In June, I went back to Starks for Harry’s Hoe Down. A few days beforehand, I ran into Frederic at the town office, which occupies the former elementary school, down the road from the abandoned general store. He introduced me to Danielle Pressey, who has purple-tinged hair and a lip piercing and takes care of the town’s cemeteries. She was there with her toddler son, and when she heard I was writing about Starks and marijuana, she stiffened.

The Grateful Dead

She trailed off, put her arms in the air, and did a little twirl. “Free love! We will continue to celebrate! Joyful and triumphant!

“I just wish we weren’t known for this,” she said. “My daughter was assigned a project to write about something that happened in her town. Well, you google Starks and you get two things — Harry’s hill and a plane crash. She chose the plane crash.”

Pressey sighed. “Anyway, the whole thing was about legalization, right?” she said. “Well, it’s legal now, so . . . ?”

While the relationship between the hill people and the town has improved over the last decade, Stebbins’s “kindness campaign” has had its setbacks, as tension over the festivals sometimes spills over into other issues. In 2013, a proposal to build a cell phone tower on a site adjacent to Harry Brown’s Farm earned support from some locals, says Frederic, for little reason other than that the Browns were against it. “It was a way for one-side-of-the-debate folks to stick their finger in the eye of the other,” he says. Town meetings over the issue became disorderly, so much so that after one planning-board meeting, Cindy Brown assaulted Frederic, who’d been in favor of the tower, spitting in his face. Cindy, a former student of Frederic’s at UMaine Farmington, was arrested for assault, to which she pleaded guilty and paid a restitution.

“That’s kind of indicative of how this thing stirs up emotion. It’s like touching the third rail,” Frederic says. “We’re kind of the epicenter of the effort to legalize, so we have a sort of reputation, but it has created a split in the community. And some of that split, I think, is going to be very, very slow to heal.”

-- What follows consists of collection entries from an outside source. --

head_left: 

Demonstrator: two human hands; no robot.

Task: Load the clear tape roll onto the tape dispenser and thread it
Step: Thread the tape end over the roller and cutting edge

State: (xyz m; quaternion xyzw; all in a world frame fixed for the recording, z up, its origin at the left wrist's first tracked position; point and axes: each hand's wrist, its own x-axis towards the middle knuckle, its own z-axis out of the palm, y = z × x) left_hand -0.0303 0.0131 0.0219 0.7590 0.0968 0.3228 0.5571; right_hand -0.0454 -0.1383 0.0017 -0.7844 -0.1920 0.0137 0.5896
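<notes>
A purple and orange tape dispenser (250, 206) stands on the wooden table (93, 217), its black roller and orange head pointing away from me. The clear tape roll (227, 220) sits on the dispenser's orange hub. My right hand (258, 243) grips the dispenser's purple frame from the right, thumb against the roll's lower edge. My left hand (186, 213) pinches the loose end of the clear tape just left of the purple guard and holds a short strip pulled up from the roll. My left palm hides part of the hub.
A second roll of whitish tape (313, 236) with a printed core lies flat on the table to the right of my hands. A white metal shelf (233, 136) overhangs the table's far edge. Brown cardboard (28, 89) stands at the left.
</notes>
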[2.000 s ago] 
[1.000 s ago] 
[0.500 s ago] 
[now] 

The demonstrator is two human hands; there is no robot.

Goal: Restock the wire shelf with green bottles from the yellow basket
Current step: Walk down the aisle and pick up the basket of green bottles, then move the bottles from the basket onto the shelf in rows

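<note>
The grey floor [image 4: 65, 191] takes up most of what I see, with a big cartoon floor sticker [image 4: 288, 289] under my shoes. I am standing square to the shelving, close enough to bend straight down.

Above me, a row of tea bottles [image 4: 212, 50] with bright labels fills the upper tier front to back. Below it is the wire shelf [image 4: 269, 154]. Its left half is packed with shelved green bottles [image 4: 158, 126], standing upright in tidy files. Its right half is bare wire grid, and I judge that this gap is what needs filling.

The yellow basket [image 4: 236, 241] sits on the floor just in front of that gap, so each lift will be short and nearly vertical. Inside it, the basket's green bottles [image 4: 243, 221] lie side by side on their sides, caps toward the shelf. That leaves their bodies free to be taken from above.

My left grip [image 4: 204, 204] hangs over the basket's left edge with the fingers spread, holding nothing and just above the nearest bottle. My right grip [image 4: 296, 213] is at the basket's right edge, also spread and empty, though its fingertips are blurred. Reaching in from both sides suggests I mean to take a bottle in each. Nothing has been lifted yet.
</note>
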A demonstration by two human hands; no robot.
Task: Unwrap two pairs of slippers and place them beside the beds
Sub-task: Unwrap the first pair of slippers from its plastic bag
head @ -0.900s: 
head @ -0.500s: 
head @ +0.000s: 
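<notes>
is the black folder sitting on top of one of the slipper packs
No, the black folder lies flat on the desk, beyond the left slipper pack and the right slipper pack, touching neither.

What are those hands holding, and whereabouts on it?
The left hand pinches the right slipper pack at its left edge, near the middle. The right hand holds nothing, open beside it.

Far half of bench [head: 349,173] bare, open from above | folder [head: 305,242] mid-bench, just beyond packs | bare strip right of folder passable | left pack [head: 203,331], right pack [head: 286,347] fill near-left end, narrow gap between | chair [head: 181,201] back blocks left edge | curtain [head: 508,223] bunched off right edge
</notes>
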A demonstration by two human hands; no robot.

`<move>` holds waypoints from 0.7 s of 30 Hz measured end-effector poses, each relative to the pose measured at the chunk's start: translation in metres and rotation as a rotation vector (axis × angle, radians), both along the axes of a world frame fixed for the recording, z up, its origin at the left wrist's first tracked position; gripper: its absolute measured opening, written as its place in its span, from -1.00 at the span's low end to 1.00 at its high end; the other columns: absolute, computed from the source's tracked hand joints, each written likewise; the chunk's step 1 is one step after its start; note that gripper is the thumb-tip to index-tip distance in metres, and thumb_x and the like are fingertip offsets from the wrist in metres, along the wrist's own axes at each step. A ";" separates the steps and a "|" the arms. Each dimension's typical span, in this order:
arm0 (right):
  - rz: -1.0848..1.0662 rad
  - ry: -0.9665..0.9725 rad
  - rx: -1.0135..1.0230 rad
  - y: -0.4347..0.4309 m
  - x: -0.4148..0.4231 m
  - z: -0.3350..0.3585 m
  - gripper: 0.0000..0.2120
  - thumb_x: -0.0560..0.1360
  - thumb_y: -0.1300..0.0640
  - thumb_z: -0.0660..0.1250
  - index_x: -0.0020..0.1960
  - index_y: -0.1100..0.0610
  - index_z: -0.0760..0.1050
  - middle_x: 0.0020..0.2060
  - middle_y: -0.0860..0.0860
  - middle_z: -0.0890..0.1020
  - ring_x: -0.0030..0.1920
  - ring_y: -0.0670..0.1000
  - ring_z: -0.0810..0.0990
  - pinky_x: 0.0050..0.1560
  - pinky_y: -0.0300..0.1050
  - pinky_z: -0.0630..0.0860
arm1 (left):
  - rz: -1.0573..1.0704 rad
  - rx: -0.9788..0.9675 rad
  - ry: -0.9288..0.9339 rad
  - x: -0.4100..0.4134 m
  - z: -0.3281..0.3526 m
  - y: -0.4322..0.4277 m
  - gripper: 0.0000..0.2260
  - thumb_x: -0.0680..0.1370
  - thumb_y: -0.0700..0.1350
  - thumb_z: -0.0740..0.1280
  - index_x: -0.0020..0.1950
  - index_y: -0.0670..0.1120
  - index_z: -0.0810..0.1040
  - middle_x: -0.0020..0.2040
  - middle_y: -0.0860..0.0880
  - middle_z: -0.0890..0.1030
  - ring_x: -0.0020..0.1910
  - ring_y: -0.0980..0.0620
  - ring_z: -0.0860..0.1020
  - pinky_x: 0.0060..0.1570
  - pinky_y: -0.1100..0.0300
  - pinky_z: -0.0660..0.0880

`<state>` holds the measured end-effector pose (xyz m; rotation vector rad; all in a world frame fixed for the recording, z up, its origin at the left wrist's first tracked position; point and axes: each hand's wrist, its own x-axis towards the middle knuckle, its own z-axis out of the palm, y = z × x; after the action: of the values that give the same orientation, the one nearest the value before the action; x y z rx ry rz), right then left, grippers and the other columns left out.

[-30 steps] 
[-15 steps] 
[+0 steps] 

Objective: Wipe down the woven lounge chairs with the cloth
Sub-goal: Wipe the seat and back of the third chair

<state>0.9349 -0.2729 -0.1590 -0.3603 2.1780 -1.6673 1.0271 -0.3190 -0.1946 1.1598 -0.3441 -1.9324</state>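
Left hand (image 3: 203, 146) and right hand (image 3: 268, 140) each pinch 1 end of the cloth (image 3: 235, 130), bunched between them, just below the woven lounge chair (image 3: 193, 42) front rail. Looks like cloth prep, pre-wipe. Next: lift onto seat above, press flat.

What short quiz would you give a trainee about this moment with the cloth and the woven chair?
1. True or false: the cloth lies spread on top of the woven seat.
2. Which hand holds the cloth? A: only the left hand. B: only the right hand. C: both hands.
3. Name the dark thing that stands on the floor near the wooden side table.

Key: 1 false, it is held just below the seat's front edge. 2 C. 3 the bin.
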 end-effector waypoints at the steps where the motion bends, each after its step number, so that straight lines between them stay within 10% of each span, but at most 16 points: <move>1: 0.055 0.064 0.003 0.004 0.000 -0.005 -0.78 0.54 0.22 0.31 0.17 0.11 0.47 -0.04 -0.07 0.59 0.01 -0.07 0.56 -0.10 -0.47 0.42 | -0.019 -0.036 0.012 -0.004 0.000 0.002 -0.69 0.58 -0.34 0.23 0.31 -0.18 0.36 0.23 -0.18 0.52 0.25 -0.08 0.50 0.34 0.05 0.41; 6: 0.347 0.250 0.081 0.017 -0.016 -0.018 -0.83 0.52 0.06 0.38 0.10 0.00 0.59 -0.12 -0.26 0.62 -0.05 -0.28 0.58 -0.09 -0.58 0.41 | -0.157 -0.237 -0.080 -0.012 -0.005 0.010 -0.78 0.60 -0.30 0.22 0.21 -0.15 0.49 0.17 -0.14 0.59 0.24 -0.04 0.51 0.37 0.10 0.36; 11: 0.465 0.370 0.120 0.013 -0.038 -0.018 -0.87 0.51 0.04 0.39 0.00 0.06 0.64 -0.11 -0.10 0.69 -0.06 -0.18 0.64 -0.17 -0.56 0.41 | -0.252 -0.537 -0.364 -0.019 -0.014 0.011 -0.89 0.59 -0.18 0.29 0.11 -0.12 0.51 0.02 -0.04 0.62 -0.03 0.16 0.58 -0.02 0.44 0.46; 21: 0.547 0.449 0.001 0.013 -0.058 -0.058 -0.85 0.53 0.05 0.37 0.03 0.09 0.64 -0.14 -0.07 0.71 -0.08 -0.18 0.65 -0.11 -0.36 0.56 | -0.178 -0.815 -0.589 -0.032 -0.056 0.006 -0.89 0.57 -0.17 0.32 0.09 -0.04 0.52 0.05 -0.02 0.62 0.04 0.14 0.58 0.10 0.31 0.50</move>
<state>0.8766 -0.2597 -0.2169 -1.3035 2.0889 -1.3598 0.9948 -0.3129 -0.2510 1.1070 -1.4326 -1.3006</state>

When retail cannabis stores begin proliferating across Maine next year, one place they will not be found is within the town of Starks. Residents opposed the 2016 legalization measure by a vote of 185 to 167, and last year, they passed a moratorium on marijuana sales and testing facilities, placing Starks among Maine’s most restrictive municipalities where marijuana is concerned. “It’s a growing factor in the state economy,” selectman Hilton acknowledges, “and it may evoke very great and wonderful things over time. But it won’t be happening in Starks.”

The Harvest Ball at Harry Brown’s Farm will be held October 4–7.